Last year three Meta researchers showed off QuestSim, a reinforcement learning model that can estimate a plausible full body pose with just the tracking data from Quest 2 and its controllers. No extra trackers or external sensors are needed. The resulting avatar motion matches the user’s real motion fairly closely. The researchers even claimed the resulting accuracy and jitter are superior to worn IMU trackers – devices with only an accelerometer and gyroscope such as Sony’s Mocopi.

But one edge case QuestSim fails on is when the user is interacting with the real world, such as when sitting down on a chair or couch. Handling this, especially the transition between seated and standing, is crucial for plausible full bodies in social VR.

In a new paper called QuestEnvSim, the same three researchers and two others present an updated model, still using the same reinforcement learning approach, that takes into account furniture and other objects in the environment:

As you can see in the video the results are fairly impressive. However, don’t expect QuestEnvSim to be running on your Quest 2 any time soon. Like with the original QuestSim, there are several important caveats here.

Firstly, the paper doesn’t mention the runtime performance of the system described. Machine learning research papers tend to run on powerful PC GPUs at relatively low framerate, and thus it may be years until this can run performantly in real-time.

Secondly, the furniture and objects used were manually scanned and positioned in the virtual environment.
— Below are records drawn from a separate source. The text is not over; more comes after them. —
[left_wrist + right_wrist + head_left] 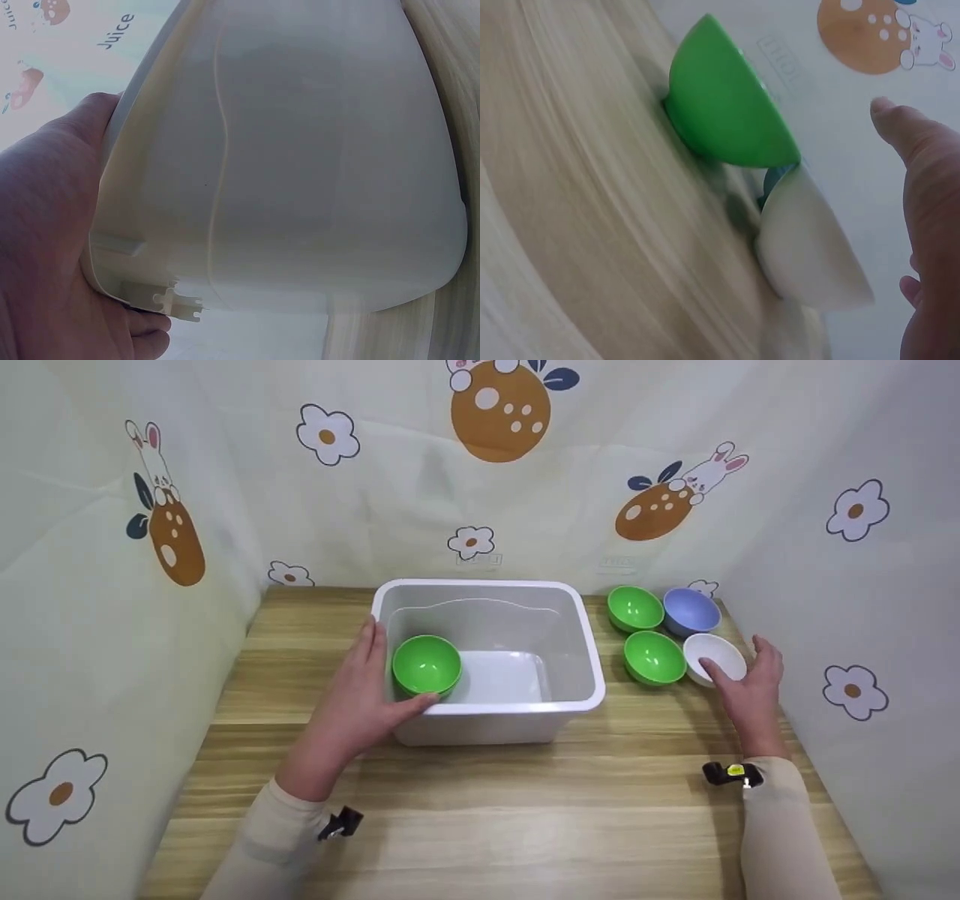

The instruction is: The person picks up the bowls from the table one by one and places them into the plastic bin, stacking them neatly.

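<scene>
A white plastic bin (pixel 480 727) stands on the table with a green bowl (pixel 427 663) inside at its left end. My left hand (pixel 356 690) holds the bin's front left corner, thumb on the front rim and fingers along the left side. In the left wrist view that hand (pixel 45 232) lies against the bin's wall (pixel 300 150). To the right, my right hand (pixel 750 690) is spread over a white bowl (pixel 716 656), its thumb overlapping the bowl in the head view. The right wrist view shows the thumb (pixel 911 131) extended above the white bowl (pixel 806 247).
Left of the white bowl is a green bowl (pixel 655 658). Another green bowl (pixel 635 608) and a blue bowl (pixel 691 611) stand behind them, all close together. Patterned cloth (pixel 405 495) walls in the wooden table (pixel 480 817) at the back and sides.
</scene>
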The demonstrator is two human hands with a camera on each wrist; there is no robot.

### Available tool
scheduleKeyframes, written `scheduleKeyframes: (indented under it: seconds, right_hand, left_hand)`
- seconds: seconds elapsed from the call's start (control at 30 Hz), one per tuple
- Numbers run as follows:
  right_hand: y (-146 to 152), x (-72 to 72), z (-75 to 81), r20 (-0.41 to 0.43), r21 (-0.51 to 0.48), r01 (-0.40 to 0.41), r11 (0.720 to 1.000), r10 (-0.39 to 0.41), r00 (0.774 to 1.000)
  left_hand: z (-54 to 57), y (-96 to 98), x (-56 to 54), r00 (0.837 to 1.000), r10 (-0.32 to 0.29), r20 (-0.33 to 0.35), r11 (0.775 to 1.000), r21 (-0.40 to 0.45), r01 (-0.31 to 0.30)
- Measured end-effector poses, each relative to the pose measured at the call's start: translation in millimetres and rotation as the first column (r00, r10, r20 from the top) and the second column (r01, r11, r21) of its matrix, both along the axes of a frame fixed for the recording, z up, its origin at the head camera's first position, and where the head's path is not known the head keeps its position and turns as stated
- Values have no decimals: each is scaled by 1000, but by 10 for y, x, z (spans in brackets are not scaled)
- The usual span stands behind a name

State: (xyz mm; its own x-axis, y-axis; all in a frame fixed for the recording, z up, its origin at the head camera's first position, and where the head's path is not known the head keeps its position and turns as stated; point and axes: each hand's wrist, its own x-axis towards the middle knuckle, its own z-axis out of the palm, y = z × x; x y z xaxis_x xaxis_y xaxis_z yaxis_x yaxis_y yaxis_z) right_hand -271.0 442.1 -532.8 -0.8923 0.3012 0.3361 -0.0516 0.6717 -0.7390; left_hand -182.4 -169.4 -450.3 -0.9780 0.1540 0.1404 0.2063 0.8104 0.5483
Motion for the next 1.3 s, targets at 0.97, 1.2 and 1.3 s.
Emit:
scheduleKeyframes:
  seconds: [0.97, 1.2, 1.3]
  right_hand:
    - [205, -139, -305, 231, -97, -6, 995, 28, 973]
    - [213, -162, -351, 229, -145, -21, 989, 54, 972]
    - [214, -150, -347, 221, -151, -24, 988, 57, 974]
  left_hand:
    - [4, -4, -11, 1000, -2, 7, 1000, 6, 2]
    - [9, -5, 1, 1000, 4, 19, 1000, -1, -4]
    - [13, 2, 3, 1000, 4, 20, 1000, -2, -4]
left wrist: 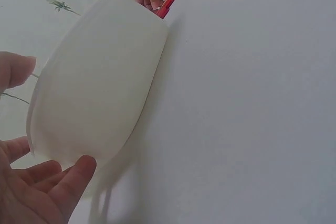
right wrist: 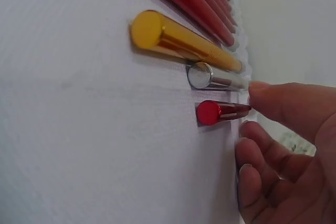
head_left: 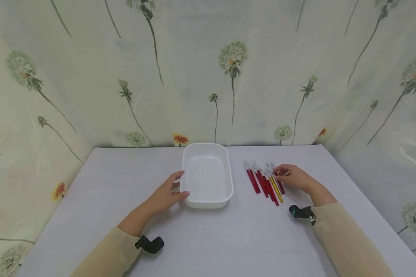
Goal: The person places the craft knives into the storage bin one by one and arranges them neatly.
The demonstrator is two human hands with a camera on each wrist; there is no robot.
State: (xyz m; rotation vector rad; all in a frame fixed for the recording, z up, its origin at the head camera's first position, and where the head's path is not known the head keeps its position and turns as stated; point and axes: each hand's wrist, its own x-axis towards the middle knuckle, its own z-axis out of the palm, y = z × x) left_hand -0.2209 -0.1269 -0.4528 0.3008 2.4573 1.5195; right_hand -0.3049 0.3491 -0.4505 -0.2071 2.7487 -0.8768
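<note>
A white rectangular plastic tray (head_left: 207, 179) stands on the table. My left hand (head_left: 167, 195) rests against its left side, fingers spread along the outer wall and thumb at the near left corner. Right of the tray, several red-handled craft knives (head_left: 262, 184) with clear caps lie in a row, along with a gold one (right wrist: 184, 40) and a silver one (right wrist: 207, 76). At the row's right end, my right hand (head_left: 292, 177) is bent over the last red craft knife (right wrist: 212, 113). Its thumb is beside the silver one's far end; whether the fingertips touch either is unclear.
A white cloth covers the table (head_left: 222, 238). Behind it and at both sides hangs a curtain (head_left: 194, 69) printed with dandelions. A black wrist camera (head_left: 150, 244) is worn on the left sleeve and another black wrist camera (head_left: 301, 212) on the right.
</note>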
While Quest 3 may perhaps be capable of automatically scanning in furniture via its depth sensor, Quest 2 and Quest Pro don’t have that crucial sensor data.

Finally, these systems are designed to produce a plausible overall full body pose, not match the exact position of your hands. The system’s latency is also the equivalent of many frames in VR. These approaches thus wouldn’t work well for looking down at your own body in VR even if they could run in real-time.

But still, assuming the system could eventually be optimized, seeing full body motion of other people’s avatars would be far preferable to the often criticized legless upper bodies of Meta’s current avatars. Meta’s CTO Andrew Bosworth seemed to hint this would be Meta’s eventual approach last year. When asked about leg tracking in an Instagram “ask me anything” session Bosworth responded:

“Having legs on your own avatar that don’t match your real legs is very disconcerting to people. But of course we can put legs on other people, that you can see, and it doesn’t bother you at all.

So we are working on legs that look natural to somebody who is a bystander – because they don’t know how your real legs are actually positioned – but probably you when you look at your own legs will continue to see nothing. That’s our current strategy.”